Hello Jivers,
We're having an issue with alphabetical ordering of Chinese characters. Each Chinese character has a corresponding romanization (a way of writing the word in English) called pinyin. When listing things in Chinese (for example, the phone book in a mobile phone), names beginning with Chinese characters are ordered according to their pinyin in a regular A-Z format. So, for example, the character 我 is pronounced "wo", and would come after the character “你”, pronounced "ni."
However, when Clearspace is listing things in Chinese, for example, users, this alphabetical ordering isn't being obeyed. I created two users with the above listed names, added them as friends, and then ordered my friends list by name. The user named “我我我" (wo) is showing up before "你你你“ (ni) in the friends listing.
I'm wondering if, since Chinese is expressed using multibyte characters (two english characters per Chinese character), Clearspace might be ordering Chinese characters according to their multibyte equivalent, instead of according to their pinyin equivalent.
My team tells me that Java is capable of ordering Chinese according to its pinyin; I'm wondering what it would take for us to enable this functionality within Clearspace's listings, in terms of lists of content, people, etc that can be alphabetically ordered.
Thanks as always!
-Rob-
Hey Rob,
In Clearspace we use Java's String.compareTo() method. Unfortunately this method compares strings lexicographically. This means the character with the lowest unicode value will be first. As far as I can tell there is no way to have java convert chinese characters to pinyin before comparing them. The reason the list appears out of order is because, as you mentioned, Java is sorting them based on their multibyte unicode value.
I can file this as a bug for you if you'd like. Unfortunately to sort chinese correctly it would take a fairly involved code change so I'm not sure how long it would take for this fix to be implemented.
Hi Sean,
Thanks for getting back to us. Java does have objects and methods to sort Chinese phonetically. The java.text.RuleBasedCollator is equipped to handle such collation, such as:
java.util.Arrays .sort(test, (RuleBasedCollator) Collator .getInstance(Locale .CHINA))

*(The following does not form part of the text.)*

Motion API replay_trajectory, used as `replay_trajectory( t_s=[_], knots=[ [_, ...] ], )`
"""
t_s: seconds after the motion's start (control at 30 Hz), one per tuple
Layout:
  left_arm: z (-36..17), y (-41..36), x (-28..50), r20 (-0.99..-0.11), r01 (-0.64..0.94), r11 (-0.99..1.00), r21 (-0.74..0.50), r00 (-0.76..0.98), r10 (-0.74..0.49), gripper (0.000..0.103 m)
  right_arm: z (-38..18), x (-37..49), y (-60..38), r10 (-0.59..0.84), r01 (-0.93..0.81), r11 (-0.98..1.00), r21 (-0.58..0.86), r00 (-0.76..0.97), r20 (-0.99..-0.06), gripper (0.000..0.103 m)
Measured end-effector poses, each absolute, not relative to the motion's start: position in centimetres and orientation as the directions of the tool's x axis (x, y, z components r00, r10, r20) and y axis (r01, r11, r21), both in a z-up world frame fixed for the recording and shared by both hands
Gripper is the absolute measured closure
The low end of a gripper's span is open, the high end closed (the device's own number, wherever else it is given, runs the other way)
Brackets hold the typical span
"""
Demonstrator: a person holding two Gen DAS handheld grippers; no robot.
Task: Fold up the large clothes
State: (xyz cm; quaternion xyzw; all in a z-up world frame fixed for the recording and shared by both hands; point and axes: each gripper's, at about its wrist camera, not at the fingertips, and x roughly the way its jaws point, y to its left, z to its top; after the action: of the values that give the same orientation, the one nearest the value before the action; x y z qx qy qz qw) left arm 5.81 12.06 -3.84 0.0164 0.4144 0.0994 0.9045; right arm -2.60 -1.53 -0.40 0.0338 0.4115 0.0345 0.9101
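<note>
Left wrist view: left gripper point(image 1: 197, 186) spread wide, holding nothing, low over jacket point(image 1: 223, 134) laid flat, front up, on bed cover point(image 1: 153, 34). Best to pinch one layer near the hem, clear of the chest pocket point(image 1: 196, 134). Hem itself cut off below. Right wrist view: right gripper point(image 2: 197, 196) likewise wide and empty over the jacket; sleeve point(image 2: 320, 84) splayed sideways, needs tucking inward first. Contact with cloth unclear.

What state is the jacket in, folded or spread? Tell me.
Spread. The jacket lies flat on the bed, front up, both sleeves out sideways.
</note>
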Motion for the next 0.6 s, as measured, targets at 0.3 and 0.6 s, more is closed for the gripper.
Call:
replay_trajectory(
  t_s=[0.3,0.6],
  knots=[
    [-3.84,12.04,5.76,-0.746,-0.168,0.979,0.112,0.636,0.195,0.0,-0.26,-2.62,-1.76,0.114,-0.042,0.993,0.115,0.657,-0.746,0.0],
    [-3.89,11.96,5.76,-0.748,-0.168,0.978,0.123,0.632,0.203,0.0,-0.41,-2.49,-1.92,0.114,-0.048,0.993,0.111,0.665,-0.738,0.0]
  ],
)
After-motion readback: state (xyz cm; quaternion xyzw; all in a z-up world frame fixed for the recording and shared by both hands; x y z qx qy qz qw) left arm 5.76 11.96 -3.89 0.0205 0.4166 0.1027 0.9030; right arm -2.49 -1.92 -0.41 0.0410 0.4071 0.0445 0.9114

How substantial of a modification would be required for us to replace the method Clearspace is currently using to sort with a method based on the above mentioned object?
Thanks,
-Robert-
Hey Robert,
Which page were you looking at when using sorting? The admin console? Could you give me the URL you're visiting so that I can be sure to look at the correct portion of our code?
Hi Sean,
Rob has gone home for the weekend so I don't know the exact pages.. but have concern for anywhere customers / users have access in the community.
- people lists (a-z etc)
- blogs lists
- groups lists
We need the users to be able to sort these lists to find people. 99% of the users of this community will have a chinese name, blogs will be in chinese and group names will also be in chinese.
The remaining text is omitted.